### ACTIVITY:
Where the word "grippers" occurs in a line of the listing below, copy that line.

### PROVIDED DATA:
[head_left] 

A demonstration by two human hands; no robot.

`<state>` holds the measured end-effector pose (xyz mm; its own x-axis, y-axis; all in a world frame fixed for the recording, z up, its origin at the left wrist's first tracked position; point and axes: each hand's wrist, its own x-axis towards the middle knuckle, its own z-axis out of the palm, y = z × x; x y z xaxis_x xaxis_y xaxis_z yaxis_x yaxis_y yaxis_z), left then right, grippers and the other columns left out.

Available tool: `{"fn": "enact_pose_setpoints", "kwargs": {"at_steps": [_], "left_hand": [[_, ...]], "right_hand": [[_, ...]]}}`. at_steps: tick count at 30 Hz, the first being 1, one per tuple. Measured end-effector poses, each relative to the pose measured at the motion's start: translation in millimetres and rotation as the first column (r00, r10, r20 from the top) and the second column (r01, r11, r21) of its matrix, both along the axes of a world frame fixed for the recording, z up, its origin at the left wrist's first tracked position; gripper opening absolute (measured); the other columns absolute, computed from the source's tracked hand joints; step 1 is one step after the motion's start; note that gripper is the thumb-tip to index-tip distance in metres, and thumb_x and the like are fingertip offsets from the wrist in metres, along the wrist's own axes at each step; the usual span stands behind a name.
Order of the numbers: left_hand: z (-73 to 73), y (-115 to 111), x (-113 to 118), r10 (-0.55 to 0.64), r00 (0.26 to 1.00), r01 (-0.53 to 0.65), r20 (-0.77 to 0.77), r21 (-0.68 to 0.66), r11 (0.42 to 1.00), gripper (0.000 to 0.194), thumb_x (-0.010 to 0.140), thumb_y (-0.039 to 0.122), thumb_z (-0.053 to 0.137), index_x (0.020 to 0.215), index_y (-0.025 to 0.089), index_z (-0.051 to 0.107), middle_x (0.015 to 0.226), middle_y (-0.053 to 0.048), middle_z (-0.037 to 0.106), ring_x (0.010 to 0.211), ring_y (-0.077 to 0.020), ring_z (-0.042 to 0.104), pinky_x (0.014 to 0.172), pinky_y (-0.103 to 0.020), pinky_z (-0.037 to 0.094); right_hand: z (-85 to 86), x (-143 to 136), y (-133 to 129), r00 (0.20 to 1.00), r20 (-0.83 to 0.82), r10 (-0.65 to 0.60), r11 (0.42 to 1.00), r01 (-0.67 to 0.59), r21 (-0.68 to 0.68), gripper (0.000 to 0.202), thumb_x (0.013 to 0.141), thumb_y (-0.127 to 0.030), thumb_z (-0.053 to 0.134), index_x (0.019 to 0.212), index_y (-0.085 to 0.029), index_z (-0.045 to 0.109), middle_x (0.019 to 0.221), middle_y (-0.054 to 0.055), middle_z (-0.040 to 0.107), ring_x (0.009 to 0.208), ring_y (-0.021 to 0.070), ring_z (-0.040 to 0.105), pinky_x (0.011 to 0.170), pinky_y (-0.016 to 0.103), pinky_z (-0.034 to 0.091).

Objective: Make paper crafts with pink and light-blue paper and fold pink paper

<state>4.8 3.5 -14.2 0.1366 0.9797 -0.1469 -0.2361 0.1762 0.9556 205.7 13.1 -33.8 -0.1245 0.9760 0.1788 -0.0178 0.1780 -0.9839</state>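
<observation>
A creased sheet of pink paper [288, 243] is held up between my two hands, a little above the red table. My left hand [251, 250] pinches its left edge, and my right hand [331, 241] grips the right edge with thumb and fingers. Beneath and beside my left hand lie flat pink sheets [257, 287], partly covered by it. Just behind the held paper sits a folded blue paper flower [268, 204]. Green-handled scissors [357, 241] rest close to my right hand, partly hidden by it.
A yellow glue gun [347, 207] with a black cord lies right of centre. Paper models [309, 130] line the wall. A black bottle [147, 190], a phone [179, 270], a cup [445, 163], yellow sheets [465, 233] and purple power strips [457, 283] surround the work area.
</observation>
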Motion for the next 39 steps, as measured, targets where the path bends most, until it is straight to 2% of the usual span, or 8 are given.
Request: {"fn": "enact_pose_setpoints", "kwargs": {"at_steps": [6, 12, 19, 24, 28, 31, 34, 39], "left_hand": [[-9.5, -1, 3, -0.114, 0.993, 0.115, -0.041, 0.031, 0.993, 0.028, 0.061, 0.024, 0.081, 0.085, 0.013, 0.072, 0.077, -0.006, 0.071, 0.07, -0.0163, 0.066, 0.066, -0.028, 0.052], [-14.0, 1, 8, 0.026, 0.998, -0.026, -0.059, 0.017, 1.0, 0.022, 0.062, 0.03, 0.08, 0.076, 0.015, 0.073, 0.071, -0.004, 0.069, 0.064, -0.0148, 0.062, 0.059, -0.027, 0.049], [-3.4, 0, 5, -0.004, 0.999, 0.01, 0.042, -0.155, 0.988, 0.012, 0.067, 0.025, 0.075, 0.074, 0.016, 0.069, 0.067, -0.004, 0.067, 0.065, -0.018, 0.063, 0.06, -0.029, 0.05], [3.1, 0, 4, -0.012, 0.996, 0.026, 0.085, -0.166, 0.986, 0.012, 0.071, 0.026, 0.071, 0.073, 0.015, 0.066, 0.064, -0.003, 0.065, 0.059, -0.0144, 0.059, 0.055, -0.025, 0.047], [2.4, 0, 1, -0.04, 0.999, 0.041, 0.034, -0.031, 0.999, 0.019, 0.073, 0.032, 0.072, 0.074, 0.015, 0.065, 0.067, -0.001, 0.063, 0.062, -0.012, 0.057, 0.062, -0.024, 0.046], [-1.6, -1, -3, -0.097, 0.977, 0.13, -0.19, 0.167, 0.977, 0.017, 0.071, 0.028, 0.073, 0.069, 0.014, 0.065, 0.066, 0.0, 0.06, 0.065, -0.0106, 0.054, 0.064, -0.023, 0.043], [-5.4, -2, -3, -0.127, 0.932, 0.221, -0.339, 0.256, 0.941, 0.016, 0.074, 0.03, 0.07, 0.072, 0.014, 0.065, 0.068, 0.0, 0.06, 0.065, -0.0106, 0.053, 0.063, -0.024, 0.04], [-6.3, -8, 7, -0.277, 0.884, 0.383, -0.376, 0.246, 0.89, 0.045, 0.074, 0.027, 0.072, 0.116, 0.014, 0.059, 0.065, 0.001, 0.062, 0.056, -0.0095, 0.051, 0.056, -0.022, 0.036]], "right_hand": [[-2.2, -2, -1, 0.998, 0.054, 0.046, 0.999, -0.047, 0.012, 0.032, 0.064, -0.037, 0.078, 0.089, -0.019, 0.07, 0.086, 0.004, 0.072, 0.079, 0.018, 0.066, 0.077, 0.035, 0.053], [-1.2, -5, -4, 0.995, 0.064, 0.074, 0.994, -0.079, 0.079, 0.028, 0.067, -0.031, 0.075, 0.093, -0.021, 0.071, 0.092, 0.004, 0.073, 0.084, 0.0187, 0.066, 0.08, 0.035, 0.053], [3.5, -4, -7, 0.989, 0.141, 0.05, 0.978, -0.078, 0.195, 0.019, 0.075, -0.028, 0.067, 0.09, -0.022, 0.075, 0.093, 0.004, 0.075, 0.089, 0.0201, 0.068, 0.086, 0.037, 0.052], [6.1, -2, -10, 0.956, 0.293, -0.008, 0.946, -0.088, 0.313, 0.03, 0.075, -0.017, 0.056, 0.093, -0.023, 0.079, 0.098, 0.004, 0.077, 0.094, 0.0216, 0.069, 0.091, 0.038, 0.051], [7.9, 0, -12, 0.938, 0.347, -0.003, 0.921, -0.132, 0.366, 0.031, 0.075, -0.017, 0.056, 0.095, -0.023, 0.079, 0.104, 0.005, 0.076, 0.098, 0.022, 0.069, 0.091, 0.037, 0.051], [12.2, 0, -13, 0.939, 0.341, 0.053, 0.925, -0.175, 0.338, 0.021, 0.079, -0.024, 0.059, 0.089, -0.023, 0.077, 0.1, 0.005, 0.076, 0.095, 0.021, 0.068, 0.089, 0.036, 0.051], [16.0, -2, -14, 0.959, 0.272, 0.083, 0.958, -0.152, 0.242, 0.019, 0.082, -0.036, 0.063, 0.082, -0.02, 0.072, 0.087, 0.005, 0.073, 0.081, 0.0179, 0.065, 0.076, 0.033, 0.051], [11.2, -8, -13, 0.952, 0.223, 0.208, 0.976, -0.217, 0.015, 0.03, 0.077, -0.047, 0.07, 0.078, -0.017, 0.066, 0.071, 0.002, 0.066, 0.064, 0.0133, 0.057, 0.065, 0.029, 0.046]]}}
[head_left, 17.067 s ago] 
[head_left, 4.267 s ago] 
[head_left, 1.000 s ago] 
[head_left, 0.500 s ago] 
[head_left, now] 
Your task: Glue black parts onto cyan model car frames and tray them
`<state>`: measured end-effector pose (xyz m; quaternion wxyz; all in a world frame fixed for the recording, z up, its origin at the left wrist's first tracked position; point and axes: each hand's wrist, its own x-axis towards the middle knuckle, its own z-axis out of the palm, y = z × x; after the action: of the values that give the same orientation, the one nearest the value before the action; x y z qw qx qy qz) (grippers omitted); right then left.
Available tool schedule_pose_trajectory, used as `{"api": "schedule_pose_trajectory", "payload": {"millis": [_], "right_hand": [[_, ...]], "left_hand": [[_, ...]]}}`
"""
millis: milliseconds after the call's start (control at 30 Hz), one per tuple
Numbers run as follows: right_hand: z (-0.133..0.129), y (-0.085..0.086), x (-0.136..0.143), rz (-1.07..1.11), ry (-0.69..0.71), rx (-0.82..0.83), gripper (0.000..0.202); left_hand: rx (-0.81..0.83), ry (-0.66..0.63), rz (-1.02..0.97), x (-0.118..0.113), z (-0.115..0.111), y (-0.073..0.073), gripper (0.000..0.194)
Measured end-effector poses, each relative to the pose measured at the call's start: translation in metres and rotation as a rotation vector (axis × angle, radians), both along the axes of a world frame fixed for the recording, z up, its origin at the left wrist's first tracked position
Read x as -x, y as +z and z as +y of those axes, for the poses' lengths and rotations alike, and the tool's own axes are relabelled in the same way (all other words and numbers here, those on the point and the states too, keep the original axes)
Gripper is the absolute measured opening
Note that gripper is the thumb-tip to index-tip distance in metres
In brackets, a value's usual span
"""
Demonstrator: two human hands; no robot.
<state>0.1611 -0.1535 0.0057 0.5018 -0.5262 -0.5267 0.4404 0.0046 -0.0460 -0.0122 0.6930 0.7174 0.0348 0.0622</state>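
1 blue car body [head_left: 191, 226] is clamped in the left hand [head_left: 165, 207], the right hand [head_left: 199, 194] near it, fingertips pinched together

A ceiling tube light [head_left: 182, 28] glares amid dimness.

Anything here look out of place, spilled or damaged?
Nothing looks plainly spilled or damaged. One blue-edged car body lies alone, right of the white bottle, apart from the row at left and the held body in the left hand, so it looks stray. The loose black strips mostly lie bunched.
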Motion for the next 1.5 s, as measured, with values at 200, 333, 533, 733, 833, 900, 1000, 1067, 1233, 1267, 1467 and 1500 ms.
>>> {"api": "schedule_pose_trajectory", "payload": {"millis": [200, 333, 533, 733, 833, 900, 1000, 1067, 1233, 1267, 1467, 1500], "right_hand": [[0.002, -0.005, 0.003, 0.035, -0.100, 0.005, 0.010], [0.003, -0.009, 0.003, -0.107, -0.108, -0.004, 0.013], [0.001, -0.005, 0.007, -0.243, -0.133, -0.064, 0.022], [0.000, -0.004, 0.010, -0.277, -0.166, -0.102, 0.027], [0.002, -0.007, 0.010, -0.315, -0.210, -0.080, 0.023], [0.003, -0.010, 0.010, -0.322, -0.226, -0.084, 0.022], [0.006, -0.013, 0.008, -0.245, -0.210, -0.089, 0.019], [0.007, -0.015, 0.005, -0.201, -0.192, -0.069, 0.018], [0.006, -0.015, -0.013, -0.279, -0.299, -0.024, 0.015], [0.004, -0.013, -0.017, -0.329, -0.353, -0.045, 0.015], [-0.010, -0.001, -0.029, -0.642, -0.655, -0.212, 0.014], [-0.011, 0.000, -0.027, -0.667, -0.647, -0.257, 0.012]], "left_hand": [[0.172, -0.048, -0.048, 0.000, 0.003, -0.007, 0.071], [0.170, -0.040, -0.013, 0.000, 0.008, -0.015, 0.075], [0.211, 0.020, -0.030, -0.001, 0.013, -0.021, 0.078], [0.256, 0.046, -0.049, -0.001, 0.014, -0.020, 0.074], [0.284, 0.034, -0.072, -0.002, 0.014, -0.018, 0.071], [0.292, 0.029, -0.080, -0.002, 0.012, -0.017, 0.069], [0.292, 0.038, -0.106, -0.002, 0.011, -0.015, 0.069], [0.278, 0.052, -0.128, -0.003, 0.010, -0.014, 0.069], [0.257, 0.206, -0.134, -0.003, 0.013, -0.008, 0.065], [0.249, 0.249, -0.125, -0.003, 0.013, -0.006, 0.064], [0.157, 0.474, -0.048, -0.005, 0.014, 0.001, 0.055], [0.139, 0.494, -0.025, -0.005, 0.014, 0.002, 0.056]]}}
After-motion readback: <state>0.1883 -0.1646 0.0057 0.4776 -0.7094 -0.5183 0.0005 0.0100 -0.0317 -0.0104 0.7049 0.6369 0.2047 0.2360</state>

### TASK RESULT:
`<state>` holds the measured end-effector pose (xyz mm; its own x-axis, y-axis; all in a world frame fixed for the recording, z up, its origin at the left wrist's first tracked position; point and axes: each hand's wrist, its own x-axis towards the middle knuckle, its own z-axis out of the palm, y = z × x; x y z xaxis_x xaxis_y xaxis_z yaxis_x yaxis_y yaxis_z), left then right, grippers and the other columns left out.
`<state>`: measured end-effector pose (xyz m; quaternion wxyz; all in a world frame fixed for the recording, z up, its origin at the left wrist's first tracked position; point and axes: each hand's wrist, its own x-axis towards the middle knuckle, its own z-axis out of the palm, y = z × x; after the action: of the values that give the same orientation, the one nearest the value before the action; x y z qw qx qy qz) (grippers omitted); right then left.

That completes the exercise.